Repository files navigation

raft-kv

Fault-tolerant distributed key-value store built on the Raft consensus algorithm in pure C — leader election, log replication, and crash recovery over raw POSIX sockets with no external dependencies.


What This Is

A cluster of three C processes that together behave as one reliable key-value store. A client sends SET x 5 or GET x to any node. The cluster guarantees that once a write is acknowledged, it survives any single node failure — including a hard crash with SIGKILL at the worst possible moment.

The implementation follows the Raft paper (Ongaro & Ousterhout, 2014) closely. Every design decision is traceable to a specific guarantee in the paper. Where the paper is ambiguous, this document explains the choice made and why.


Guarantees

What this system guarantees:

  • A write acknowledged to the client has been persisted to a majority of nodes and will survive any single node failure.
  • After a leader crash, the cluster elects a new leader within 500ms and resumes serving requests.
  • A node that rejoins after a crash replays the log and catches up to the current state without manual intervention.
  • No committed entry is ever lost or overwritten.

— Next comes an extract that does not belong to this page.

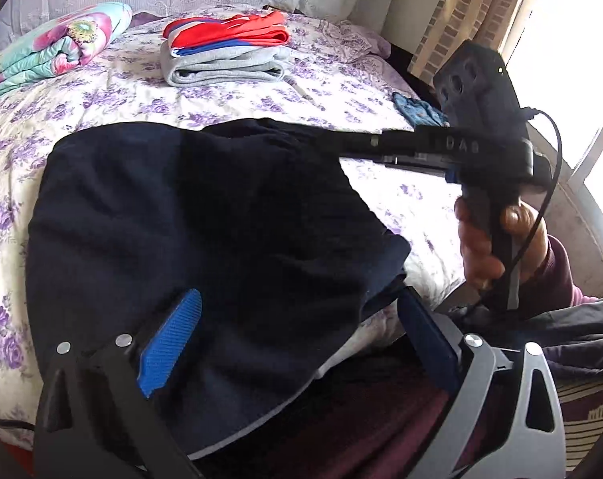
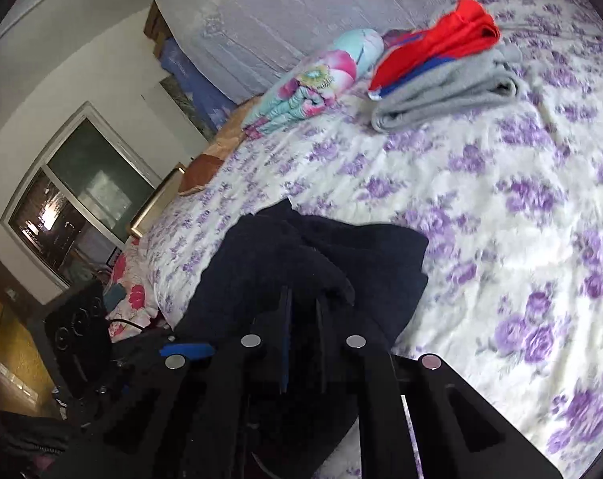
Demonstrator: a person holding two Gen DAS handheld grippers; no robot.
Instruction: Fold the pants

What this system does not guarantee:

  • Linearizable reads. GET is served from the leader's local state. A leader that has been partitioned but not yet deposed may serve stale reads. A strict implementation would route reads through the log; that is noted as a known limitation.
  • Log compaction. The log grows unboundedly. Snapshotting (Section 7 of the paper) is not implemented.
  • Byzantine fault tolerance. This system tolerates crash failures only — a node that lies or behaves arbitrarily is outside the threat model.
  • Cross-datacenter deployment. Election timeouts are tuned for localhost latency. Wide-area networks require different timer values.

Quick Start

Requirements: GCC or Clang, Linux (uses timerfd_create, O_DSYNC), pthreads.

Build:

make

Start a 3-node cluster:

# Terminal 1
./raft-kv --id 1 --port 7001 --peers 7002,7003

# Terminal 2
./raft-kv --id 2 --port 7002 --peers 7001,7003

# Terminal 3
./raft-kv --id 3 --port 7003 --peers 7001,7002

Connect a client:

./raft-client --port 7001

> SET name chaitanya
OK
> GET name
chaitanya
> DEL name
OK

If you connect to a follower, it transparently redirects you to the current leader.

Run the test suite:

make test

Run under sanitizers:

make test-tsan    # ThreadSanitizer
make test-asan    # AddressSanitizer + UBSan

Architecture

┌─────────┐     TCP      ┌──────────────────────────────────────────┐
│  Client │ ──────────►  │                  Node                    │
└─────────┘             │                                          │
                        │  ┌────────────┐    ┌──────────────────┐  │
                        │  │ Main Thread│    │ Election Timer   │  │
                        │  │ (listener) │    │ Thread           │  │
                        │  └─────┬──────┘    └────────┬─────────┘  │
                        │        │                    │             │
                        │        ▼                    ▼             │
                        │  ┌──────────────────────────────────┐    │
                        │  │         Raft State Machine        │    │
                        │  │  (mutex-protected shared state)   │    │
                        │  └────┬──────────────────┬──────────┘    │
                        │       │                  │                │
                        │       ▼                  ▼                │
                        │  ┌─────────┐      ┌───────────┐          │
                        │  │  Log    │      │ KV Store  │          │
                        │  │ (disk)  │      │ (memory)  │          │
                        │  └─────────┘      └───────────┘          │
                        │                                          │
                        │  ┌────────────┐    ┌──────────────────┐  │
                        │  │ Heartbeat  │    │  Apply Thread    │  │
                        │  │ Thread     │    │  (log → KV)      │  │
                        │  └────────────┘    └──────────────────┘  │
                        └──────────────────────────────────────────┘

Each node runs four threads:

Thread Role
Main Accepts TCP connections, dispatches RPCs
Election timer Fires when no heartbeat received; triggers candidate state
Heartbeat Leader only; sends AppendEntries every 100ms
Apply Watches commit_index; applies committed entries to KV store

All shared node state is protected by a single pthread_mutex_t. Correctness before optimization.


Consensus: How It Works

Leader Election

Every follower runs an election timer reset to a random value between 150ms and 300ms. The timer resets on every valid heartbeat received from the current leader.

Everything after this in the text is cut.